Fight impatience to ensure the patient perseverance that the apostle exemplified in his words and deeds. Impatience is a Latin word for the inability to suffer or undergo something. Some people are not prone to anger—that is, they are not quick to attack others—but they are impatient, unable to bear being attacked. Following Christ, the founder of our Church, means bearing the cross and enduring in patience these onslaughts. The virtue of hope is key here (as it is everywhere), since we have to confront obstacles, challenges, disappointments, difficulties, and setbacks of all kinds. Life is hard a great deal of the time. If we treat the trials of life as an insufferable imposition, then we are not taking up what is necessary for our deepest calling: to take up our cross and follow Christ and him crucified. This is not a project for a season, but will be our work our whole life long. The Savior says, “In the world you will have trouble, but have courage, I have overcome the world.”

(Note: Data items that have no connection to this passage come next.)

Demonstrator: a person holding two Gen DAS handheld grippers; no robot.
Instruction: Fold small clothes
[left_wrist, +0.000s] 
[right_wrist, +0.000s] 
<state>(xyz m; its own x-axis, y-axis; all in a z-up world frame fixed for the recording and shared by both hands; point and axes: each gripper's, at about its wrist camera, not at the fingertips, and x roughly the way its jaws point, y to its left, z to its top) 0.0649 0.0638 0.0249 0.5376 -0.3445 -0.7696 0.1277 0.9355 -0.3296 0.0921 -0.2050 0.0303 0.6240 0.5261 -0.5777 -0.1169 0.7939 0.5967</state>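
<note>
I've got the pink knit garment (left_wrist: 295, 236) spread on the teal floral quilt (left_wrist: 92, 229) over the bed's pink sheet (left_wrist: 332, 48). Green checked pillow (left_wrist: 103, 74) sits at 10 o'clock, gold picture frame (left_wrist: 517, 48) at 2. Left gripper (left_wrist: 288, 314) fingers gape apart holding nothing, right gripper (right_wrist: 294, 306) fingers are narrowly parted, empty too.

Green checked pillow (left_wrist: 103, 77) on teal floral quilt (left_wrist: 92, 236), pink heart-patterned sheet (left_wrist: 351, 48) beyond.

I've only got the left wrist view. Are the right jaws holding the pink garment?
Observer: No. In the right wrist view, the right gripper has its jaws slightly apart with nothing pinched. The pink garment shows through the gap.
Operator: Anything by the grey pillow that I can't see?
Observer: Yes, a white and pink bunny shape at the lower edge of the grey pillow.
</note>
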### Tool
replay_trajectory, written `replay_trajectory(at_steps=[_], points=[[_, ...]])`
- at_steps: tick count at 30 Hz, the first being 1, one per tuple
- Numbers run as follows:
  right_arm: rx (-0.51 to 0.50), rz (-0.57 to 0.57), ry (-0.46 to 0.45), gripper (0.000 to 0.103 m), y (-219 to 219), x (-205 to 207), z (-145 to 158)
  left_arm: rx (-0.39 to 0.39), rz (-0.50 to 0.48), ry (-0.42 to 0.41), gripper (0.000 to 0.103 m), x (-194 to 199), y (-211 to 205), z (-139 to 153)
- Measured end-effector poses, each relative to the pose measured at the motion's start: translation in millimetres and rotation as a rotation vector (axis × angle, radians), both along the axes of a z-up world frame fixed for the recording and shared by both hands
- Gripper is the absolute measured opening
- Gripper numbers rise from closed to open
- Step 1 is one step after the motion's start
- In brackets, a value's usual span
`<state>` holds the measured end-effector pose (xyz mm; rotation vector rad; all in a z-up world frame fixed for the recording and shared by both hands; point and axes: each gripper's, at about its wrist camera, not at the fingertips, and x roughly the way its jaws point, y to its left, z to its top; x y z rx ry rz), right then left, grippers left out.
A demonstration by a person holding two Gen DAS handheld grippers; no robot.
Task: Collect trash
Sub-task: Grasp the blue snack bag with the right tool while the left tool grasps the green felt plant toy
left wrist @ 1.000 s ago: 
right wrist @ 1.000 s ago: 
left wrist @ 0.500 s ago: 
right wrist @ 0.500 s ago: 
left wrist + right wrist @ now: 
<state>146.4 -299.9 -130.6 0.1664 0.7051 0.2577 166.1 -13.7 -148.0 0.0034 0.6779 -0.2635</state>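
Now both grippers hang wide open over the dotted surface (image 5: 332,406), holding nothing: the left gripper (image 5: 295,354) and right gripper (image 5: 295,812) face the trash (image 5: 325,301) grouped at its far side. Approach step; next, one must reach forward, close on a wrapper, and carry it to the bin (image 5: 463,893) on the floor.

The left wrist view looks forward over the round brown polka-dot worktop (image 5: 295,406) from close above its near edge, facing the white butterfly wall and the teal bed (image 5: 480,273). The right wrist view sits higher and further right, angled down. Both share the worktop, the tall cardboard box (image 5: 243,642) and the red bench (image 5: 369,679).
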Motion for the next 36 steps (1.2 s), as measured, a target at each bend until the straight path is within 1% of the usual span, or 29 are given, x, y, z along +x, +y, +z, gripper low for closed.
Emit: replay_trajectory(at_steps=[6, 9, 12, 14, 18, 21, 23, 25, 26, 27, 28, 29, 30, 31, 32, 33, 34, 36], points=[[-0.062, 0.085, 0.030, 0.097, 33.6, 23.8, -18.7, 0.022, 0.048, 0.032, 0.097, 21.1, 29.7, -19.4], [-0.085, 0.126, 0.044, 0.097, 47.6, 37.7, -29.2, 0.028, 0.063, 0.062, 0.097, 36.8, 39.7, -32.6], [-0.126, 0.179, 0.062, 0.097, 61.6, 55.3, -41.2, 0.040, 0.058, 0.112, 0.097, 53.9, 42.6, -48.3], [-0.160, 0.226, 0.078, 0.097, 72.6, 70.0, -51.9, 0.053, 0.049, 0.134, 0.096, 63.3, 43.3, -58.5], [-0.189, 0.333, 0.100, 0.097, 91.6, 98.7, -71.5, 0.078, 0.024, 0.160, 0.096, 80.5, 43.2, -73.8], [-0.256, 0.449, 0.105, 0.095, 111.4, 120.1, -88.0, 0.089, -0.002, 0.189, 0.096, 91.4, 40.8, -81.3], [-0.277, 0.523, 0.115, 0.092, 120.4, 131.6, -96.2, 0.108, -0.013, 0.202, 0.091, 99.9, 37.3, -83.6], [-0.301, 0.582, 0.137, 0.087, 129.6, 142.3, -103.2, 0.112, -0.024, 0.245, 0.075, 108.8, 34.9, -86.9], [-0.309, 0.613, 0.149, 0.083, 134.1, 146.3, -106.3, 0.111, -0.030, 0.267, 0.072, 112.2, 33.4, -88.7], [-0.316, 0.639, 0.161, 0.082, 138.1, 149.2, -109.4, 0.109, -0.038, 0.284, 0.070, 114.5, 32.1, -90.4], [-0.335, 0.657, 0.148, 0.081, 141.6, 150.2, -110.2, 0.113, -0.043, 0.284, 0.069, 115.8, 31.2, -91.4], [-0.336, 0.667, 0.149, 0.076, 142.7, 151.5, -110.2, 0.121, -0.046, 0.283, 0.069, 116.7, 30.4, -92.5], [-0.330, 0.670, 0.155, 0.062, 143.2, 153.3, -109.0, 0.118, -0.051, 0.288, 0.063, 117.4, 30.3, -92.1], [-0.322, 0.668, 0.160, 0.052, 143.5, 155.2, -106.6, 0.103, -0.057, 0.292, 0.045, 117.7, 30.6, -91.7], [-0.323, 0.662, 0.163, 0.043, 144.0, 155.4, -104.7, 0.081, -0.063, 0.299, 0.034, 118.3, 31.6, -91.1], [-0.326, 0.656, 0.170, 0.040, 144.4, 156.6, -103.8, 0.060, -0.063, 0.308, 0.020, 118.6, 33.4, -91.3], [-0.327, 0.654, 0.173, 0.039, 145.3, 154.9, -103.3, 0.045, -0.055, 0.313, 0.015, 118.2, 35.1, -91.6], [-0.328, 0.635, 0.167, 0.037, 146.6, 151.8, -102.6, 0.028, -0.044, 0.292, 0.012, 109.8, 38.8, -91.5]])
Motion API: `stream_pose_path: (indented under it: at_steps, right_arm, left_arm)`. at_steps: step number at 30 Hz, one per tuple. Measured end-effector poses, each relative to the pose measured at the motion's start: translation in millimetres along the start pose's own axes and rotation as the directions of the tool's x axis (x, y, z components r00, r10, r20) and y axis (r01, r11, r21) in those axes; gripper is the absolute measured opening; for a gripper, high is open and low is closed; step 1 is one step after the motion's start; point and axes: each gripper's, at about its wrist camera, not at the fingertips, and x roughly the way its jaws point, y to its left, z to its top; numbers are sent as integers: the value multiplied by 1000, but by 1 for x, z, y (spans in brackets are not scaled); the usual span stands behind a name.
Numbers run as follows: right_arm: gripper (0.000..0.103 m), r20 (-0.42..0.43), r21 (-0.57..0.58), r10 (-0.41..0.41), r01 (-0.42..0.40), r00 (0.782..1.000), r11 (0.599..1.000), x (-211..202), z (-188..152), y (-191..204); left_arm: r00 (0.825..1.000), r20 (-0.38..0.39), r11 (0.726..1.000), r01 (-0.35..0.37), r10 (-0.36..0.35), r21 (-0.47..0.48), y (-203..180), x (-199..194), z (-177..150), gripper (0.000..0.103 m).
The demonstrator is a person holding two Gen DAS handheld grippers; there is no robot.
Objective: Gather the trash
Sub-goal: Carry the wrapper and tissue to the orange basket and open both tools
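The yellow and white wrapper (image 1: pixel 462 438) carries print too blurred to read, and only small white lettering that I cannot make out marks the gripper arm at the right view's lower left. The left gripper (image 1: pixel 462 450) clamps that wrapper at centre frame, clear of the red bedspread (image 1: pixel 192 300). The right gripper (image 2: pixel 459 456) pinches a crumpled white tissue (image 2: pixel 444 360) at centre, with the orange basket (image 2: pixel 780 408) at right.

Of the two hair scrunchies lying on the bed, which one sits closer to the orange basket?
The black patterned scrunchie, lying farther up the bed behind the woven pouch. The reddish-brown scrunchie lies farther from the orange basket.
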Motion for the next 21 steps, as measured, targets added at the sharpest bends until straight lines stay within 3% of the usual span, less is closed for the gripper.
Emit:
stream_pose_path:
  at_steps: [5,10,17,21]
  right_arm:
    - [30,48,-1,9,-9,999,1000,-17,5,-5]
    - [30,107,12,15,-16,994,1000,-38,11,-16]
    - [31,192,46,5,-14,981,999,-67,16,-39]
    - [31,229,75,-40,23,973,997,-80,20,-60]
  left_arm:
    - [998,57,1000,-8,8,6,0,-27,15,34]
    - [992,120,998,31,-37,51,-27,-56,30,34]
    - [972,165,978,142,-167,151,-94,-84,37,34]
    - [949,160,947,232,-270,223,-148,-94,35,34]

Fight exaggerated zeal with true love. This rash “zeal without knowledge,” as the apostle describes it elsewhere, is different from the previous three faults that threaten unity. It is the quality of the expert or enthusiast, not to say also the fanatic. St. Thomas describes it thus: “They judge everything they see, and correct at the wrong time and the wrong circumstances, and thus discord is stirred up in society.” Zeal in its legitimate form is a kind of love or charity. How sad it is that some who love the truth of the faith and the glories of holy Church will give in to the scandal caused by those who harm the Church by false doctrine and unsound discipline and worship, by beginning to judge rashly every aspect of the persons they hold responsible for the Church’s ills. Their zeal, at first good in itself, becomes a kind of cynical hatred of others. This turns those around us against the Church, since our zeal is so bitter. Set causes aside and consider: how am I in my family church? How do I respond to the resistance I may find there to the faith? Strive for the unity of those closest to you with Christ, dealing with the people you know and not those you don’t know. “Love conquers all.”
Now is the time to be builders of unity, to belong wholeheartedly to the Church, by showing we have her good at heart in our families and immediate environment. Then we will “live in a manner worthy of the call we have received” and imitate the humble, meek, patient, and loving head of the body to whom we are united in one Church. That would be Good News indeed!